ABOUT THIS TASK » Nothing past the line containing "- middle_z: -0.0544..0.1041" belongs in the output. Copy exactly every line of the data below from the first up to and including it.

SUPPLIED INFORMATION »
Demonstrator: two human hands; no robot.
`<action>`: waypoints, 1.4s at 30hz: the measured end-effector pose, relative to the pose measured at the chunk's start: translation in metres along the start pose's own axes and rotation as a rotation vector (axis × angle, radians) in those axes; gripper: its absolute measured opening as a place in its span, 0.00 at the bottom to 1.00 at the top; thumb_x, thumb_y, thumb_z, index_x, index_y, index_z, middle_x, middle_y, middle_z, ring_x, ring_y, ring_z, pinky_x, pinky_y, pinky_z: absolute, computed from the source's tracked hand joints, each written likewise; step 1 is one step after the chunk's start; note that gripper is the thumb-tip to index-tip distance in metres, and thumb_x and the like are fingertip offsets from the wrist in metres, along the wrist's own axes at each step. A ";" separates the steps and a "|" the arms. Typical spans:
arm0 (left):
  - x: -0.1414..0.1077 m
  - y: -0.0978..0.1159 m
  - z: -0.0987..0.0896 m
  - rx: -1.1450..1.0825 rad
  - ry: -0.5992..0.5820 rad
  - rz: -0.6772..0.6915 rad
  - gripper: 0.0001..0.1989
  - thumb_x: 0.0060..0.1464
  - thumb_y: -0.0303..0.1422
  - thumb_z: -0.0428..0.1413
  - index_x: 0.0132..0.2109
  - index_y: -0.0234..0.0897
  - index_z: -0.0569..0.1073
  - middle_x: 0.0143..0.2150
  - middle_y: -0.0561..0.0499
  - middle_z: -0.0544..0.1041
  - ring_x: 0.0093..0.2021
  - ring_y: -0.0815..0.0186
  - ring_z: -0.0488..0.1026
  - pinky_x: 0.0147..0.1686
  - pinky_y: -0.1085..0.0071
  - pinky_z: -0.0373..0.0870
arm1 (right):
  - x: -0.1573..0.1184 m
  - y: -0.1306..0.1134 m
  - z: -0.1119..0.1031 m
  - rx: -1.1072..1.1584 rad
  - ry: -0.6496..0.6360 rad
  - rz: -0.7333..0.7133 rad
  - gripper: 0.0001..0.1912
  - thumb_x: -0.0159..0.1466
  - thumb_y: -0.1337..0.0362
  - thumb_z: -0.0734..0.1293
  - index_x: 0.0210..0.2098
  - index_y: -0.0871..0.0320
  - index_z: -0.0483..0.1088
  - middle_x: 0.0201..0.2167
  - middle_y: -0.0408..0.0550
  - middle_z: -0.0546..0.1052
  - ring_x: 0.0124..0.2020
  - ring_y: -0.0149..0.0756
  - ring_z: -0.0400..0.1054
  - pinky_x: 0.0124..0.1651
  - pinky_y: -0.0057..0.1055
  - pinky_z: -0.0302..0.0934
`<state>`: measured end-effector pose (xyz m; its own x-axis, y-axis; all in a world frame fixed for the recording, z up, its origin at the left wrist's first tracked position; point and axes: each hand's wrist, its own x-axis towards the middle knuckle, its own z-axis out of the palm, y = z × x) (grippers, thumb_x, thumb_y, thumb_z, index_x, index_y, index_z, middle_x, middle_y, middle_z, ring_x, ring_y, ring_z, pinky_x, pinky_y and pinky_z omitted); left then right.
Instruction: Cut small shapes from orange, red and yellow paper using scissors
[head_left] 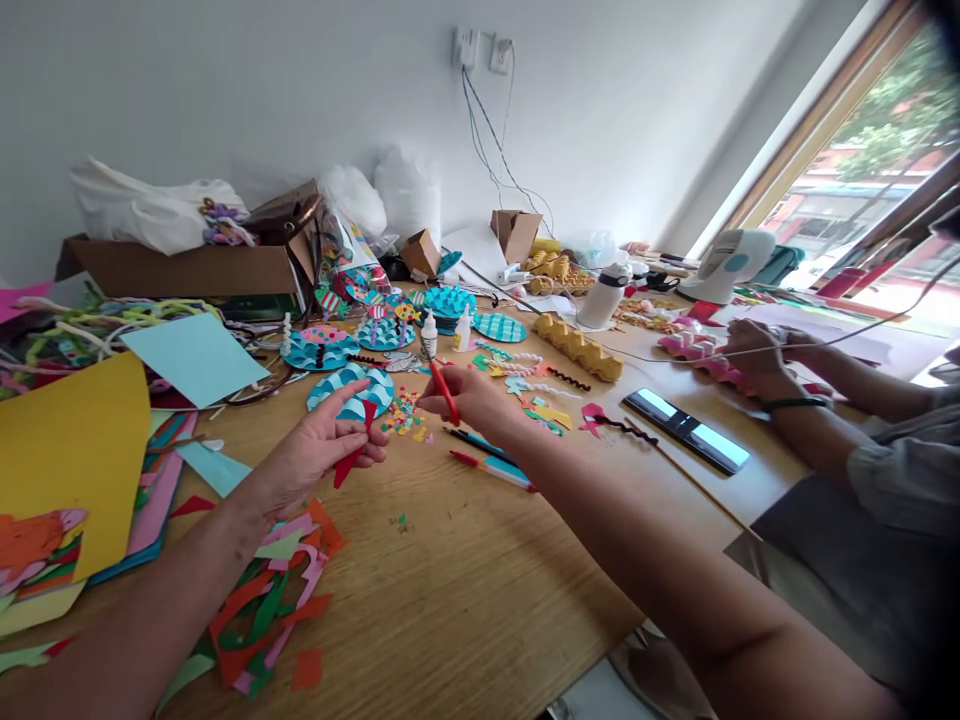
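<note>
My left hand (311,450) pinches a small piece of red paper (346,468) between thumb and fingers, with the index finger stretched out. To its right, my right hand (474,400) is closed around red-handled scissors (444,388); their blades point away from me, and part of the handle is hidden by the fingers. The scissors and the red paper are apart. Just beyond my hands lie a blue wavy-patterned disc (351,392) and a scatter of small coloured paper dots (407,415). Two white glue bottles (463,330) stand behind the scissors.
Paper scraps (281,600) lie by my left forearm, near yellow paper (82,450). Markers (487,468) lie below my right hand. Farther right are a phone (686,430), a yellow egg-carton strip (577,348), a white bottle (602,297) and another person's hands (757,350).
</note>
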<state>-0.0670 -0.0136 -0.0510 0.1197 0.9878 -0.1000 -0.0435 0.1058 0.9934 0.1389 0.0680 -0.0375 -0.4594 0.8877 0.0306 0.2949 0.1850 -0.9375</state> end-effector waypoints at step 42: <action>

FINAL ANSWER »
Demonstrator: two human hands; no robot.
`<action>`: waypoints, 1.4s at 30hz: the measured end-effector pose, relative to the pose measured at the chunk's start: translation in metres along the start pose's own axes and rotation as a rotation vector (axis × angle, radians) in those axes; gripper: its absolute measured opening as a place in its span, 0.00 at the bottom to 1.00 at the top; thumb_x, thumb_y, thumb_z, index_x, index_y, index_z, middle_x, middle_y, middle_z, ring_x, ring_y, ring_z, pinky_x, pinky_y, pinky_z: absolute, computed from the source's tracked hand joints, each written likewise; step 1 is one step after the chunk's start; note that gripper is the thumb-tip to index-tip distance in metres, and thumb_x and the like are fingertip offsets from the wrist in metres, along the wrist's own axes at each step. A ";" separates the steps and a "|" the arms. Typical spans:
arm0 (left):
  - x: -0.1414..0.1077 m
  - y: -0.0978..0.1159 m
  - z: -0.0987..0.0896 m
  - rx: -1.1450..1.0825 rad
  - ry: -0.5992..0.5820 rad
  - rz: -0.6772..0.6915 rad
  - gripper: 0.0001..0.1989
  - thumb_x: 0.0060..0.1464
  - thumb_y: -0.0303..0.1422
  - thumb_z: -0.0428..0.1413
  - index_x: 0.0132..0.2109
  - index_y: -0.0234..0.0897
  - index_z: -0.0569..0.1073
  - middle_x: 0.0143..0.2150
  - middle_y: -0.0561..0.0499
  - middle_z: -0.0544..0.1041

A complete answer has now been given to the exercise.